Start of DATA
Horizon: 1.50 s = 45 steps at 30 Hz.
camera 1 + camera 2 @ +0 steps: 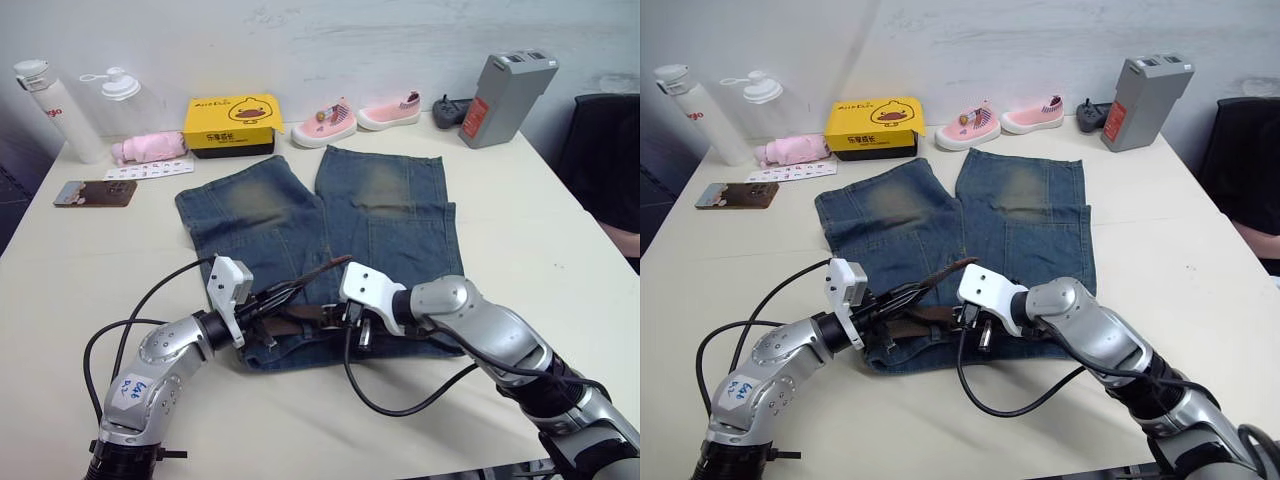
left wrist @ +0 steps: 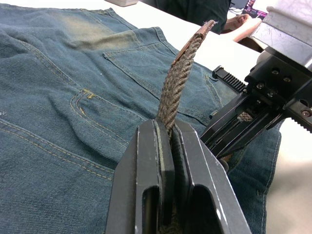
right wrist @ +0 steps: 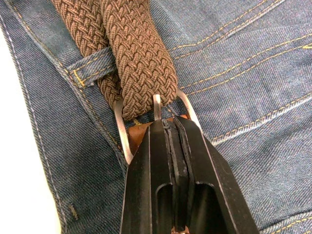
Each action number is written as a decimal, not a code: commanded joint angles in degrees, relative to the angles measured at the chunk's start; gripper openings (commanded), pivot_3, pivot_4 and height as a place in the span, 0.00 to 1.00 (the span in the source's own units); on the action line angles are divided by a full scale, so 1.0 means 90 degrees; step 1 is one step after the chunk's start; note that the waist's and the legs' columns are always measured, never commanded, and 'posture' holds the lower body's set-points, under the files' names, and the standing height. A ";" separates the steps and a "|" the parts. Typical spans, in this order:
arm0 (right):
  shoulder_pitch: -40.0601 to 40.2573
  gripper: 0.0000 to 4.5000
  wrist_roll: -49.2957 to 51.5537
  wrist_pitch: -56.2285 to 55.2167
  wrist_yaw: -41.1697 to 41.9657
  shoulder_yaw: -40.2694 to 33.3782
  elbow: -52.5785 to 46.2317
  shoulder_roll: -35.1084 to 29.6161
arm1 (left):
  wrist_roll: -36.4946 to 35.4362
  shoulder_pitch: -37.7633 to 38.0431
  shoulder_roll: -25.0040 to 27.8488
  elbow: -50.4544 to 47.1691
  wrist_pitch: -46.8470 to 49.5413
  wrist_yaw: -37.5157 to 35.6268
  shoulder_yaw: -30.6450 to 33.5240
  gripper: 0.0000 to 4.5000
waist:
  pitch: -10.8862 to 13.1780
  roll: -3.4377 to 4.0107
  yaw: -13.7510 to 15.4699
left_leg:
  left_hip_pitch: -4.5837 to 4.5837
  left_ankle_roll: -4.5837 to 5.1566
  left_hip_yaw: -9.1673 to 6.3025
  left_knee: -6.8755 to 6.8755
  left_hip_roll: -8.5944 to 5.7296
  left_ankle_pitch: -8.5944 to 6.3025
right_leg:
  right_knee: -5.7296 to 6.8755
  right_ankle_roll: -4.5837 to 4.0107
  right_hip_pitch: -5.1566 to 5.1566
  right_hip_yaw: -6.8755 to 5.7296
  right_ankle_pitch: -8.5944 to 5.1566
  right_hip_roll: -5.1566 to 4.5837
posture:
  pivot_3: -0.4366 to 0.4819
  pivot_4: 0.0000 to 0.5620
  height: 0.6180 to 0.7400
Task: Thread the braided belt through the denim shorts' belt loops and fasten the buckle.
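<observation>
Your braided belt (image 3: 139, 53) is a brown woven strap lying along the waistband of the denim shorts (image 1: 330, 225), which are spread flat on the counter (image 1: 540, 230) with the waist toward you and the faded tan patches on both legs pointing away. In the right wrist view you can see the strap passing under one of the belt loops (image 3: 90, 68) and then doubling back over itself through the silver buckle (image 3: 156, 109), whose prong stands upright against the weave. Your right gripper (image 3: 170, 129) has its jaws closed tight, pinching the tan leather piece right at the buckle's frame. Your left gripper (image 2: 165, 134) has its jaws clamped on the belt's free end, which rises out from between them and curves up above the denim, its tip frayed and reddish. The two grippers sit close together over the middle of the waistband. Beyond the shorts, along the far side of the counter, you have a yellow box (image 1: 232, 122), a pair of small pink shoes (image 1: 355, 115), a grey battery pack (image 1: 505, 98), two white bottles (image 1: 60, 105) and a phone (image 1: 95, 193).
</observation>
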 commanded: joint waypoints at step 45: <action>-0.0603 0.03 -0.2839 -0.1997 0.3268 0.3155 0.3464 0.1436 | -0.0290 -0.2930 0.0555 0.1150 -0.0071 -0.1870 -0.0205 0.00 | -0.0217 -0.0037 -0.0361 | 0.0155 -0.0099 0.0006 -0.0083 0.0102 -0.0048 | 0.0069 -0.0093 0.0027 0.0097 -0.0063 0.0121 | 0.48 0.27 0.77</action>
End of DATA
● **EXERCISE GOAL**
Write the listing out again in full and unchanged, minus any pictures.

● **ANSWER TO THIS TASK**
Horizon: 1.50 s = 45 steps at 30 Hz.
camera 1 + camera 2 @ +0 steps: 
left wrist @ +0 steps: 
right wrist @ +0 steps: 
Each action number is written as a decimal, not a code: commanded joint angles in degrees, relative to the angles measured at the chunk's start; gripper openings (commanded), pivot_3, pivot_4 and height as a place in the span, 0.00 to 1.00 (the span in the source's own units); on the action line angles are divided by a full scale, so 1.0 means 90 degrees; step 1 is one step after the chunk's start; note that the waist's and the legs' columns are always measured, never commanded, and 'posture' holds the lower body's set-points, under the files' names, and the standing height. A ";" separates the steps and a "|" the parts. Typical spans, in this order:
arm0 (right):
  shoulder_pitch: -40.0601 to 40.2573
  gripper: 0.0000 to 4.5000
  wrist_roll: -49.2957 to 51.5537
  wrist_pitch: -56.2285 to 55.2167
  wrist_yaw: -41.1697 to 41.9657
  shoulder_yaw: -40.2694 to 33.3782
  elbow: -52.5785 to 46.2317
  shoulder_roll: -35.1084 to 29.6161
arm1 (left):
  wrist_roll: -36.4946 to 35.4362
  shoulder_pitch: -37.7633 to 38.0431
  shoulder_roll: -25.0040 to 27.8488
  elbow: -50.4544 to 47.1691
  wrist_pitch: -46.8470 to 49.5413
  wrist_yaw: -37.5157 to 35.6268
  shoulder_yaw: -30.6450 to 33.5240
  gripper: 0.0000 to 4.5000
waist:
  pitch: -10.8862 to 13.1780
  roll: -3.4377 to 4.0107
  yaw: -13.7510 to 15.4699
left_leg:
  left_hip_pitch: -4.5837 to 4.5837
  left_ankle_roll: -4.5837 to 5.1566
  left_hip_yaw: -9.1673 to 6.3025
  left_knee: -6.8755 to 6.8755
  left_hip_roll: -8.5944 to 5.7296
  left_ankle_pitch: -8.5944 to 6.3025
right_leg:
  right_knee: -5.7296 to 6.8755
  right_ankle_roll: -4.5837 to 4.0107
  right_hip_pitch: -5.1566 to 5.1566
  right_hip_yaw: -6.8755 to 5.7296
  right_ankle_pitch: -8.5944 to 5.1566
  right_hip_roll: -5.1566 to 4.5837
posture:
  pivot_3: -0.4366 to 0.4819
  pivot_4: 0.0000 to 0.5620
  height: 0.6180 to 0.7400
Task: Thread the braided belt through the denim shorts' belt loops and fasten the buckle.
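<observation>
Your braided belt (image 3: 139, 53) is a brown woven strap lying along the waistband of the denim shorts (image 1: 330, 225), which are spread flat on the counter (image 1: 540, 230) with the waist toward you and the faded tan patches on both legs pointing away. In the right wrist view you can see the strap passing under one of the belt loops (image 3: 90, 68) and then doubling back over itself through the silver buckle (image 3: 156, 109), whose prong stands upright against the weave. Your right gripper (image 3: 170, 129) has its jaws closed tight, pinching the tan leather piece right at the buckle's frame. Your left gripper (image 2: 165, 134) has its jaws clamped on the belt's free end, which rises out from between them and curves up above the denim, its tip frayed and reddish. The two grippers sit close together over the middle of the waistband. Beyond the shorts, along the far side of the counter, you have a yellow box (image 1: 232, 122), a pair of small pink shoes (image 1: 355, 115), a grey battery pack (image 1: 505, 98), two white bottles (image 1: 60, 105) and a phone (image 1: 95, 193).
</observation>
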 commanded: joint waypoints at step 45: <action>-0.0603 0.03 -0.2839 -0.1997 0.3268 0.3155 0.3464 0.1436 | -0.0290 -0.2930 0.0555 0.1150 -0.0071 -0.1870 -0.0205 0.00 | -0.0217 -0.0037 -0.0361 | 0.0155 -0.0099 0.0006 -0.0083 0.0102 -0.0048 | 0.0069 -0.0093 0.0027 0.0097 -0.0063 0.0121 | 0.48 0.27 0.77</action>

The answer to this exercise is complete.